▸ **Exercise aim**
Copy out the lines of the records below, and only those lines, from the one with "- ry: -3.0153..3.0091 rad" through the one with "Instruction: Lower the", exactly as they appear.

● ● ● ● ● ● ●

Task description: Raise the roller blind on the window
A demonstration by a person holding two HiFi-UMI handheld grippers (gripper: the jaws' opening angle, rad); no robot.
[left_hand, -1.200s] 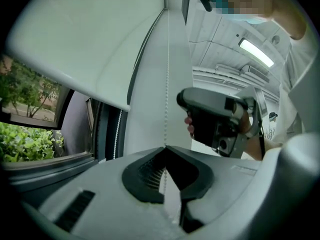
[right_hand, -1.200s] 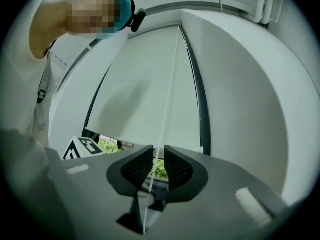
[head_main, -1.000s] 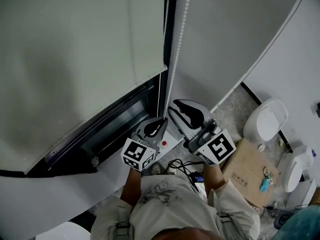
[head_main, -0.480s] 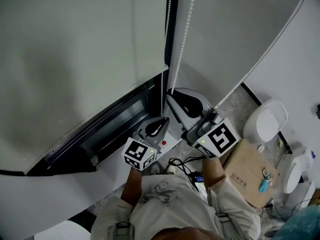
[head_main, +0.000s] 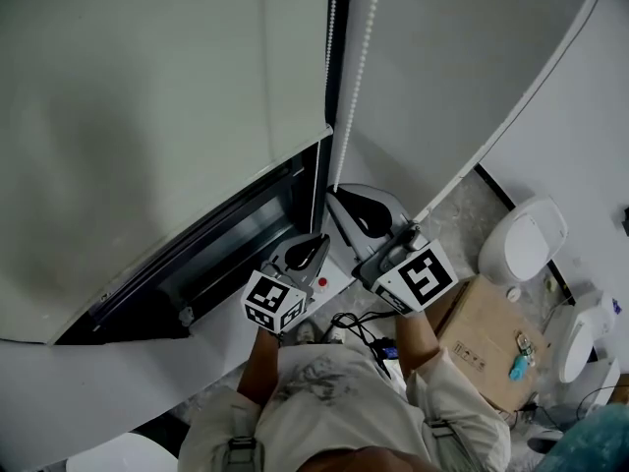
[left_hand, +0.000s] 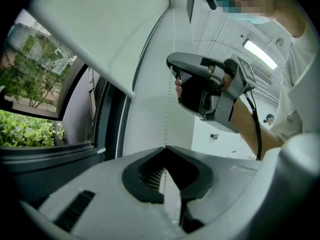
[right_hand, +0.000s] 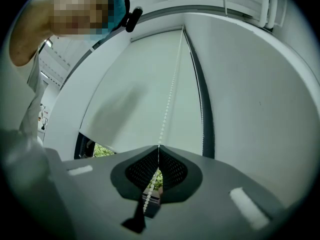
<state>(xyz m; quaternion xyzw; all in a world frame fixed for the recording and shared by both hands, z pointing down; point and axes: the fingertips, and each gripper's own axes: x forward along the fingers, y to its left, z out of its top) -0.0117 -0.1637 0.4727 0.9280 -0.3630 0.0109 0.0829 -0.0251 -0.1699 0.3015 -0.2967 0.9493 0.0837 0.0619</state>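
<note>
I log my left gripper [head_main: 316, 239]: jaws pinched shut on the bead chain [head_main: 359, 67]. My right gripper [head_main: 336, 195]: clamped on that chain, higher up. Roller blind [head_main: 147, 116]: covers most of the window [head_main: 231, 239], left of the chain.
</note>
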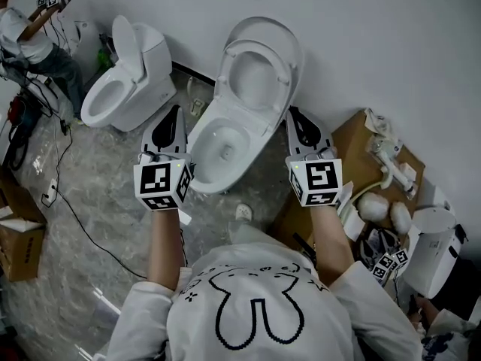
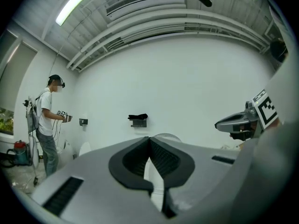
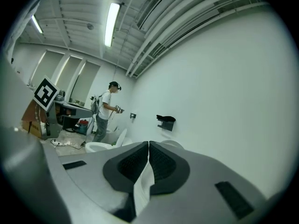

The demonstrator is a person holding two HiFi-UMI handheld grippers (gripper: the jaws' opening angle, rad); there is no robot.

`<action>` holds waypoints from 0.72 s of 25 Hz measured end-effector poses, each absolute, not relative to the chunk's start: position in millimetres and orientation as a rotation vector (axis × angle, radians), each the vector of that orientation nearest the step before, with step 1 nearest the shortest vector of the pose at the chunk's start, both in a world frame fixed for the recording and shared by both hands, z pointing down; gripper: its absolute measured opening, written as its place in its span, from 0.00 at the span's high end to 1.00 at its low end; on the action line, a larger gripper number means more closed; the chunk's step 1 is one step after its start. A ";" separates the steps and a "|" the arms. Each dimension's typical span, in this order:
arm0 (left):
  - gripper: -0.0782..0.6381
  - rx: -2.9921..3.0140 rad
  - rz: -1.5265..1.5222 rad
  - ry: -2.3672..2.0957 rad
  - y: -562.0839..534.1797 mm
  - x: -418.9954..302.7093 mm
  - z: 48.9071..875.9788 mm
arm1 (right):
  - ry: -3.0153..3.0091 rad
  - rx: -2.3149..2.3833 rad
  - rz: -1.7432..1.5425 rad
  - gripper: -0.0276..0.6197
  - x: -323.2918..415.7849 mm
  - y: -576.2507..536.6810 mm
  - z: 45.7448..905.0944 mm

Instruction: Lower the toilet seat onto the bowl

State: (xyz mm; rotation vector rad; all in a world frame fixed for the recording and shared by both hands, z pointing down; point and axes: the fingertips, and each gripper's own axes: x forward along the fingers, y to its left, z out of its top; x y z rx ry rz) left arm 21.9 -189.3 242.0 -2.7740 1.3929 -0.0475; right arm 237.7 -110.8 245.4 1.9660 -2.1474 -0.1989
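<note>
A white toilet stands against the wall, its bowl [image 1: 223,147] open. Its seat [image 1: 255,72] is raised and leans back on the lid toward the wall. My left gripper [image 1: 174,116] hangs beside the bowl's left rim, my right gripper [image 1: 294,116] beside its right rim; neither touches the toilet. Both point level toward the wall. The left gripper [image 2: 149,138] is shut with nothing between its jaws, and only the lid's top [image 2: 166,136] peeks over it. In the right gripper view the right gripper [image 3: 148,143] is shut too, and empty.
A second toilet [image 1: 124,81] with its seat up stands to the left; a person [image 1: 30,40] with grippers is beside it. A cardboard box [image 1: 353,145] with white parts lies at the right. Cables [image 1: 71,209] cross the marble floor. A black bracket [image 2: 138,119] is fixed on the wall.
</note>
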 end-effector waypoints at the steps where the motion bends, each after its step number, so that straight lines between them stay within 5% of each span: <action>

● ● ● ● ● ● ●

▸ **Solution to the exercise**
  - ry: -3.0153..3.0091 rad
  - rx: -2.3149..2.3833 rad
  - rz: -1.7432..1.5425 rad
  - gripper: -0.0276..0.6197
  - x: -323.2918..415.7849 mm
  - y: -576.2507..536.6810 mm
  - z: 45.7448..905.0944 mm

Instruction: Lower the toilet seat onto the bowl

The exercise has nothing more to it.